The team rushed in, taking the occupants by surprise. Flashlights swung wildly.
“Bitch,” Fannin cursed. He shoved down an older man in a lab coat and shook his hand out to the side. “That piece of shit cut me,” Fannin shouted. His other hand held his carbine in the old man’s face.
“Clear,” Master Sergeant Hunter shouted from his corner facing the center.
“Clear,” Sergeant Lewis added, covering from his corner. The team quickly cleared the large space, looking for stragglers or hidden threats.
Computers lined the wall, screens black. Microscopes, air-tight lined spaces, and test tubes sat atop counters. A series of white operating tables lay barren … except for one.
“Hold, Fannin. We need him alive. How bad is it?” Kinnick shouted, joining the veteran Marine.
“I’m fine. I’ll get Hawkins to look at it topside,” Fannin said.
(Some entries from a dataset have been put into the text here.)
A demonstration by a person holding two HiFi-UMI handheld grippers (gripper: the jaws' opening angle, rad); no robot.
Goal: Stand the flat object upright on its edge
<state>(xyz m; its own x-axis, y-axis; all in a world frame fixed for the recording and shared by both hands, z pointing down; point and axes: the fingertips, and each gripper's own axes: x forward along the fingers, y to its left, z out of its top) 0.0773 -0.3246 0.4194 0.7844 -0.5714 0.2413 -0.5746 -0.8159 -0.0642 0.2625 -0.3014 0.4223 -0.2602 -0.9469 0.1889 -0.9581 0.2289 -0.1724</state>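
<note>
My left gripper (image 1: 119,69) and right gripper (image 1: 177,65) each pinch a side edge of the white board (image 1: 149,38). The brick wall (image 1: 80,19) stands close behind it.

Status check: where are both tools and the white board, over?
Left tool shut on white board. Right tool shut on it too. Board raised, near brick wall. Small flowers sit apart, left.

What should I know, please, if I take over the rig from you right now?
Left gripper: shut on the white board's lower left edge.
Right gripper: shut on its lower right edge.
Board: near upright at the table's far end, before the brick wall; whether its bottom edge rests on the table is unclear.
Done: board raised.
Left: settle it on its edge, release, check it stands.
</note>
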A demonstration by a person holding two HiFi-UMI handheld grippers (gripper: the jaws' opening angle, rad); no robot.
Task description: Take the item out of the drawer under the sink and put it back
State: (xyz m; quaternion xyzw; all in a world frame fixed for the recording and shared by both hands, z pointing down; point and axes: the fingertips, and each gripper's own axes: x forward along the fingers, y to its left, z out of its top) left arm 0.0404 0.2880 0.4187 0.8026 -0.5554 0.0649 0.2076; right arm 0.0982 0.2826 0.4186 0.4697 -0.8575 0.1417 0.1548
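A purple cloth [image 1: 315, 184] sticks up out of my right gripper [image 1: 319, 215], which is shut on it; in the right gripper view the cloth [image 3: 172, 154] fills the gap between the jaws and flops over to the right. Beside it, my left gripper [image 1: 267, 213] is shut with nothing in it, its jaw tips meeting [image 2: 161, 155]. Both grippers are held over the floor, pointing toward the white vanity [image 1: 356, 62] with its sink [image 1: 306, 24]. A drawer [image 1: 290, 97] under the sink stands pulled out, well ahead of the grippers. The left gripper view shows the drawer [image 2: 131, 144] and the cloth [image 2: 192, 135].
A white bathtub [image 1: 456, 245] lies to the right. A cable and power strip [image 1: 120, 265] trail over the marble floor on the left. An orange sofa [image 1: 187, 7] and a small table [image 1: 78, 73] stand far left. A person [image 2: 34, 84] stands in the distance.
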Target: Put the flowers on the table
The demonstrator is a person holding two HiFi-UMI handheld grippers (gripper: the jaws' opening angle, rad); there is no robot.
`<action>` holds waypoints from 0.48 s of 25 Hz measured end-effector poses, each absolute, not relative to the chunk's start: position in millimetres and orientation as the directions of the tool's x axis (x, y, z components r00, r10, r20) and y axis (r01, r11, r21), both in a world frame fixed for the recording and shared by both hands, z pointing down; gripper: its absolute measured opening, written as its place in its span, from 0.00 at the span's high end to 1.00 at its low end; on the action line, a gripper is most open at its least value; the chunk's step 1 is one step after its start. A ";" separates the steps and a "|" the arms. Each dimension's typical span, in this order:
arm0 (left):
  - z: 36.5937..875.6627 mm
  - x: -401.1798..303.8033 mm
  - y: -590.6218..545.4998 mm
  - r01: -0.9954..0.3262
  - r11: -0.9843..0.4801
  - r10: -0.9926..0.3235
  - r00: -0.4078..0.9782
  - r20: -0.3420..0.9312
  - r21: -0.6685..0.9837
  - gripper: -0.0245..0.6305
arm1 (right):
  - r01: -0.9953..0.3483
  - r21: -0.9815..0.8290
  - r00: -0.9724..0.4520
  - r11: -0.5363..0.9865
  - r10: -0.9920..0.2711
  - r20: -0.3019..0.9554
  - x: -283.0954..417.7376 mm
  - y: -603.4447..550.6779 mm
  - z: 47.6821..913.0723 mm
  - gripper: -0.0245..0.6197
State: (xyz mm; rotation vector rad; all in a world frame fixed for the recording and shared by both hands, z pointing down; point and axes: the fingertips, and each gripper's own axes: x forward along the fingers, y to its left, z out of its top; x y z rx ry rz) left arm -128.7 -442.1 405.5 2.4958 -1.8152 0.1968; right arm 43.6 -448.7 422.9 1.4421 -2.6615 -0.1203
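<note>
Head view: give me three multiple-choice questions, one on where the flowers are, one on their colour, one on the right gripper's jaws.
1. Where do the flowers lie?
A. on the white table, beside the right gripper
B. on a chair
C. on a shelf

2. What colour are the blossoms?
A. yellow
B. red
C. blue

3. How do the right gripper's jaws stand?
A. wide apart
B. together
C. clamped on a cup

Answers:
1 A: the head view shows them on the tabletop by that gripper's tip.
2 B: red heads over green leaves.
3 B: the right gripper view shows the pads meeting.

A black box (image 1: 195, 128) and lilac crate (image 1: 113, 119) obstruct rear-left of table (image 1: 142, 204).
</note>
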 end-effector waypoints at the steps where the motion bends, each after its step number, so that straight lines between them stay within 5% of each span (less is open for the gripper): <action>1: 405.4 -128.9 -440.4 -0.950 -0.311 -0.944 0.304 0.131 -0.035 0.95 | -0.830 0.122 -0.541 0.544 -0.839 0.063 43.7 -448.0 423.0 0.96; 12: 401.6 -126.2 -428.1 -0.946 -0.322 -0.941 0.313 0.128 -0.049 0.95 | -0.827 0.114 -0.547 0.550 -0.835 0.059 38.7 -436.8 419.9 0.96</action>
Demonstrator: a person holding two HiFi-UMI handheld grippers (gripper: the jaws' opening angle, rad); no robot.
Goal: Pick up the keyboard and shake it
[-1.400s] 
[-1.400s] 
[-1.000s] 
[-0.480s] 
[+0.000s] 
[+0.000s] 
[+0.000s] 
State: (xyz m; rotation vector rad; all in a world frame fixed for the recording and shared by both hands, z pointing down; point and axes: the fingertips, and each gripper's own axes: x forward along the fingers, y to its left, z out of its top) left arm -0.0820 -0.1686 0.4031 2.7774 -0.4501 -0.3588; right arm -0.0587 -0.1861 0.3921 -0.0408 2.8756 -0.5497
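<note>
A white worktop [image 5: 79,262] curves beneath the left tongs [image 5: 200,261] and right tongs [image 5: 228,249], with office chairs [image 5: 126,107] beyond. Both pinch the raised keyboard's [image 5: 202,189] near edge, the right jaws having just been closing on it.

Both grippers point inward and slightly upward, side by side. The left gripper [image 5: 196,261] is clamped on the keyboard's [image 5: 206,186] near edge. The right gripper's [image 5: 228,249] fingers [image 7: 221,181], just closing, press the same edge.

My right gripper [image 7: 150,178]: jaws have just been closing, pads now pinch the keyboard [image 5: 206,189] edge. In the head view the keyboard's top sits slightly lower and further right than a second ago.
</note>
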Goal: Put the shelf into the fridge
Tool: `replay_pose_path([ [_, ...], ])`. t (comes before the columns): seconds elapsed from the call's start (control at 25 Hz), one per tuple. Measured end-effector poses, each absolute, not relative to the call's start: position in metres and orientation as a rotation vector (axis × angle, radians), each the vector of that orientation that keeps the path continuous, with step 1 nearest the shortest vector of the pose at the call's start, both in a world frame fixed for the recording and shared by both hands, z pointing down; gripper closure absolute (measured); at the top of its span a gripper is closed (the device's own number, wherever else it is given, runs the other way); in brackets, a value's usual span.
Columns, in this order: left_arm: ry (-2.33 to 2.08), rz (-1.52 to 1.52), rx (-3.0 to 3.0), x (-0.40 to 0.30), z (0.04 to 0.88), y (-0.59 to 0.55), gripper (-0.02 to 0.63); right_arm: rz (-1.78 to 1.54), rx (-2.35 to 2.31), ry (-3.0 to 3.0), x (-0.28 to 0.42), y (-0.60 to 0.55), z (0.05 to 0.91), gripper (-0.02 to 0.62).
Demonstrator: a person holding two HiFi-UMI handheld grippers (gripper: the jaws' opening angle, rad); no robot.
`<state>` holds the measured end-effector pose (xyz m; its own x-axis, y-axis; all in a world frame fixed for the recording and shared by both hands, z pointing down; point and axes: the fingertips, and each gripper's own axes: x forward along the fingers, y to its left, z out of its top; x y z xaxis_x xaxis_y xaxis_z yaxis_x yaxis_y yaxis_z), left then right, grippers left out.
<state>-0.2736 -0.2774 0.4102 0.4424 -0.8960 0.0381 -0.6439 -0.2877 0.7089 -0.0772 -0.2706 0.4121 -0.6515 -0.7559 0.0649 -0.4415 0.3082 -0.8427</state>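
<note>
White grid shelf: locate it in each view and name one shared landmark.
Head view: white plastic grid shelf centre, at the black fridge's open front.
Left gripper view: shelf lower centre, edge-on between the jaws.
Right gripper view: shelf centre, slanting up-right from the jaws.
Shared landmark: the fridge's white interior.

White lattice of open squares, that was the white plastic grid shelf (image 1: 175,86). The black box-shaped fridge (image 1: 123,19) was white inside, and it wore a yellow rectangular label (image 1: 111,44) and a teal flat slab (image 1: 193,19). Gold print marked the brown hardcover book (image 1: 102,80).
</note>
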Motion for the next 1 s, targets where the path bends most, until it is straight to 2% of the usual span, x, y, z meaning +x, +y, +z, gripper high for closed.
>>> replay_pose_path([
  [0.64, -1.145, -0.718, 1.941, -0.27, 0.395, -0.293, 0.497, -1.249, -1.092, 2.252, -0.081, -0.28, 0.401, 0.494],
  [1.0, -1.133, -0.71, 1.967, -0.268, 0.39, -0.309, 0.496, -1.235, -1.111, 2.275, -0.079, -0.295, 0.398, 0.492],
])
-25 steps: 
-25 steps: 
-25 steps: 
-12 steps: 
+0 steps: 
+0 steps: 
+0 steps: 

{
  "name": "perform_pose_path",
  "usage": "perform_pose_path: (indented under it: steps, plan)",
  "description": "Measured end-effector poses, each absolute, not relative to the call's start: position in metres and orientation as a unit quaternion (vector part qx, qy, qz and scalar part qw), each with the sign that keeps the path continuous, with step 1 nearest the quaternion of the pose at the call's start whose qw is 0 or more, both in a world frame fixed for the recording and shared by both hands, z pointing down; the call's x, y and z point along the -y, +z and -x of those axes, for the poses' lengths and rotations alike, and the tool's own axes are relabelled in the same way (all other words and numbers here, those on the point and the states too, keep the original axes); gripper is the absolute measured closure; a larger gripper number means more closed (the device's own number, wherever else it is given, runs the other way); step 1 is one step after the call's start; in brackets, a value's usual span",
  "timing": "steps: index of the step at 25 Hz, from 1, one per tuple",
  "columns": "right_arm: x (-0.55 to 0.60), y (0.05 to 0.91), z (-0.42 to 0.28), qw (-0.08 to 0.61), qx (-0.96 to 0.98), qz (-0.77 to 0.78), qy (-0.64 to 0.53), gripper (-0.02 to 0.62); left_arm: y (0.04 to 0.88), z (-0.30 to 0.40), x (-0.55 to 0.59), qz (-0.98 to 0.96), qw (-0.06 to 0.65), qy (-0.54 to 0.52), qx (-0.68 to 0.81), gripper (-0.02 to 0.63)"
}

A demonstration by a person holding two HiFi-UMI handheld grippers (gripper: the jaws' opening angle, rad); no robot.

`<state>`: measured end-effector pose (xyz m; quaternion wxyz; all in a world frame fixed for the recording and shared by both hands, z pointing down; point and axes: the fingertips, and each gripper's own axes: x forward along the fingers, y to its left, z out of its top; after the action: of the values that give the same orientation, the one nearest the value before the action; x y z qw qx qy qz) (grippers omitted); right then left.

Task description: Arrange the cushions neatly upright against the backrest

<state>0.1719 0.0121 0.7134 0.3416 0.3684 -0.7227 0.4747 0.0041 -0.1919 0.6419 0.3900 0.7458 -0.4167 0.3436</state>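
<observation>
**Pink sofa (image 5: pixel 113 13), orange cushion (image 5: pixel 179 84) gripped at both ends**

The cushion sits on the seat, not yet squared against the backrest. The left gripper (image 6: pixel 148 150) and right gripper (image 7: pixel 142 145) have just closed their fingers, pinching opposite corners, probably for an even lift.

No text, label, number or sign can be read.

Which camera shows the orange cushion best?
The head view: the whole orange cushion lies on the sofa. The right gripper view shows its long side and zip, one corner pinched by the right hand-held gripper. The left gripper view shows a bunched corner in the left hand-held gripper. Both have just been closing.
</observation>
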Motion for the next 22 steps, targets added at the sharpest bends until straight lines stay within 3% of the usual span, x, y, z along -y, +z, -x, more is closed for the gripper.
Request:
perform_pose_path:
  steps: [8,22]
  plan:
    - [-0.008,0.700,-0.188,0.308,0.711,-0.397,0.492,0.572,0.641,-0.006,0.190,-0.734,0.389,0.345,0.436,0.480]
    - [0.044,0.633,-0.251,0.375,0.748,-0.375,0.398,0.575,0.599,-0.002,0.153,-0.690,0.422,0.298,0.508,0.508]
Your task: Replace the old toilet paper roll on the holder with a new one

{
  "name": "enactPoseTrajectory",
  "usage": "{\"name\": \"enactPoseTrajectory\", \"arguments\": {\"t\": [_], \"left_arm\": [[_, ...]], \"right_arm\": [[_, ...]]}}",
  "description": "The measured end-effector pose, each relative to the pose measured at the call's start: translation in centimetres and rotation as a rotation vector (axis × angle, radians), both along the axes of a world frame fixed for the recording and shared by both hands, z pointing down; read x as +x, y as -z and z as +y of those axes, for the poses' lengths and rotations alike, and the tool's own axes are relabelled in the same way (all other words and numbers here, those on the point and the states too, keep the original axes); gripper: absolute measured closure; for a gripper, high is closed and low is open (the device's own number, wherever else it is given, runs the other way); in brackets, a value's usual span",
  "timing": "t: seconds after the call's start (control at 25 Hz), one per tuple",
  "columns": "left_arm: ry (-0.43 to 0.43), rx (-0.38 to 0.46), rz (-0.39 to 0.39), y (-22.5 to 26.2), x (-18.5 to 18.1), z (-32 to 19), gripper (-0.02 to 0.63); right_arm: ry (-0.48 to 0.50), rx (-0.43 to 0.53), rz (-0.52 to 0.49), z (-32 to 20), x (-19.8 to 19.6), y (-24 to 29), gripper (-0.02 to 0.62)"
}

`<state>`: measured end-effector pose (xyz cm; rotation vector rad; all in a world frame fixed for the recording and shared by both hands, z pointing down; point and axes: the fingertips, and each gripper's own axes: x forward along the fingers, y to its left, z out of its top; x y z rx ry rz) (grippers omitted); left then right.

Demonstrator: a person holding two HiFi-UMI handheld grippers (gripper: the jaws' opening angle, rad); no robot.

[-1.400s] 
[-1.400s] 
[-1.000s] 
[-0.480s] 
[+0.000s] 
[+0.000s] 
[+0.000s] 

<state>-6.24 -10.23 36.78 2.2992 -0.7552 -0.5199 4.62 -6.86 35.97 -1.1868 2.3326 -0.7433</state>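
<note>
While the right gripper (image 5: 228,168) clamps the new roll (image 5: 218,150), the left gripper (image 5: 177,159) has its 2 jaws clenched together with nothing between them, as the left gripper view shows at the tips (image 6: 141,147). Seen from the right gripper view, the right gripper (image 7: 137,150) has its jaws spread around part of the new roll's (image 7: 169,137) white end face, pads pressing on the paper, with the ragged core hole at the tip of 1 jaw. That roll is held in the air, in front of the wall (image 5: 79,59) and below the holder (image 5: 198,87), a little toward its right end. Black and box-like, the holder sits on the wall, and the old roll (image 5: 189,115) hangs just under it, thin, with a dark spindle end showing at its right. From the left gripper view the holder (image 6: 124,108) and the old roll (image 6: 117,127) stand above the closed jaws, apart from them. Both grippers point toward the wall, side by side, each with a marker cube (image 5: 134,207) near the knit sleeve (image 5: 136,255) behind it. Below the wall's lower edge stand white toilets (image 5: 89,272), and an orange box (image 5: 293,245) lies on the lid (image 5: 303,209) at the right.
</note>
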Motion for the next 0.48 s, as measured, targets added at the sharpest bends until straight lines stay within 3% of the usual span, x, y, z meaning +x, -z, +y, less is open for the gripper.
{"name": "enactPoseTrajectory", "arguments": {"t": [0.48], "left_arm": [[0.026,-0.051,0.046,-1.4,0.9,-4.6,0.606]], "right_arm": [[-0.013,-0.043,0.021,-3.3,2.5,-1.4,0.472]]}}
He shook his hand, blood running down his fingertips onto the floor.
They gathered three people into the corner of the medical lab; two females and one elderly male.
Two bodies hung upside down in the corner. They looked as if they had been skinned alive. Another body was strapped to a laboratory table, and it strained against its bonds.
“Master Sergeant Hunter, dispose of the infected,” Kinnick called out. He approached the three occupants.
“Scratch one Zulu,” Hunter said, strolling for the tied-up infected.
The lab was a mess. Not just the bodies, but food containers, medical supplies, and clothes lay strewn about. This looks more like the lair of a mad scientist than the savior of mankind. He stood tall in front of the captives.
“What happened here?” Kinnick said.
The old mustached man in the lab coat rocked back and forth in a trance and mumbled like
a village idiot.
“Savior of Humanity. Yes. Yes. That is my name. Savior of Mankind. God’s work. God’s work,” he said.
Kinnick made eye contact with Sergeant Lewis, who shook his head. This man was insane. Kinnick pulled the old man up by his lab coat. It looked more like a butcher’s apron. His name tag read Dr. Williams. Dr. Williams, not Dr. Jackowski. Wrong fucking doctor.
“Are you Dr. Williams?”
The white-haired doctor didn’t respond, but only stared far off past Kinnick. A moment passed, then the old man looked up at Kinnick as if he had only just seen him for the first time, a sparkle in his eyes. “No. I am the Savior.”
Kinnick loosened his grip. “Do you know where Dr. Jackowski is?”
The old doctor’s eyes peered out through Kinnick. “Yes, I knew him. He’s over there,” he said gesturing at the skinned bodies.
Kinnick gave him a look of disgust and released him onto the ground. “Lewis, check out those bodies,” he commanded, eying the deranged doctor.
Master Sergeant Hunter joined him. “He’s bat shit crazy.”
“What else would you have me do? He is the only bastard alive in here wearing a lab coat.”
“He could have found the coat,” Master Sergeant Hunter said.
“He could be the fucking janitor, but we have to figure it out,” Kinnick said.
Sergeant Lewis took hold of the scalp of one of the bodies, holding the face up alongside the photo.
“Eh, it’s hard to tell, sir. Maybe if he still had his eyes. But I don’t think it’s him. If we had one of the biometric readers that we use in Afghanistan this wouldn’t be a problem,” he said.
There is no way that was the other doctor, but how can I know for sure?
“You.” Kinnick pointed at a worn-out-looking woman in filthy blue scrubs. “Who are you? Who are those men?” He pointed to the hanging bodies. “Do you know this man?” Kinnick shoved a picture of Dr. Jackowski into the disheveled woman’s face.
She shook, skinny legs crossed. “Yeah. I vaguely remember him. He used to work down here with Dr. Williams, the Savior of the human race.”